Goal of the exercise: Reprint the lines below as they are, minus the pictures.

The data:
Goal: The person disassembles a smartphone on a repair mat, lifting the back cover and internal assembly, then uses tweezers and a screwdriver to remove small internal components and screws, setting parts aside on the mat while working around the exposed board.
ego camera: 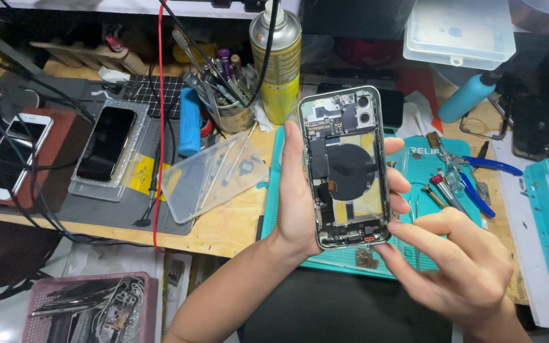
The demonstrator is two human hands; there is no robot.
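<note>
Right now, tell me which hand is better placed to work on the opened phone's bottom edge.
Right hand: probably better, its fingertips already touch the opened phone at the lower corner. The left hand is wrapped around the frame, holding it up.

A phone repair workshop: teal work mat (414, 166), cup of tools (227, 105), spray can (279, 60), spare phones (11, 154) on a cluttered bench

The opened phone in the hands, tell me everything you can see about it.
The opened phone is a screenless shell with a shiny metal frame, held upright facing the camera above the teal work mat. Inside show a dark round coil at centre, yellowish film, small boards and two square camera openings at the top. The left hand grips it from behind, fingers wrapping its right edge. The right hand touches its lower right corner with a fingertip.
</note>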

Solution to this task:
Goal: The person disassembles a smartphone on a repair mat, lifting the back cover and internal assembly, then uses tweezers and a screwdriver to remove small internal components and screws, setting parts aside on the mat while working around the exposed board.
ego camera: 
The demonstrator is two human hands; there is no robot.
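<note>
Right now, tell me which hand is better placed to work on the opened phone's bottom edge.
Right hand: probably better, its fingertips already touch the opened phone at the lower corner. The left hand is wrapped around the frame, holding it up.

A phone repair workshop: teal work mat (414, 166), cup of tools (227, 105), spray can (279, 60), spare phones (11, 154) on a cluttered bench

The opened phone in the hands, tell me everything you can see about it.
The opened phone is a screenless shell with a shiny metal frame, held upright facing the camera above the teal work mat. Inside show a dark round coil at centre, yellowish film, small boards and two square camera openings at the top. The left hand grips it from behind, fingers wrapping its right edge. The right hand touches its lower right corner with a fingertip.
</note>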

With this, the exercise is done.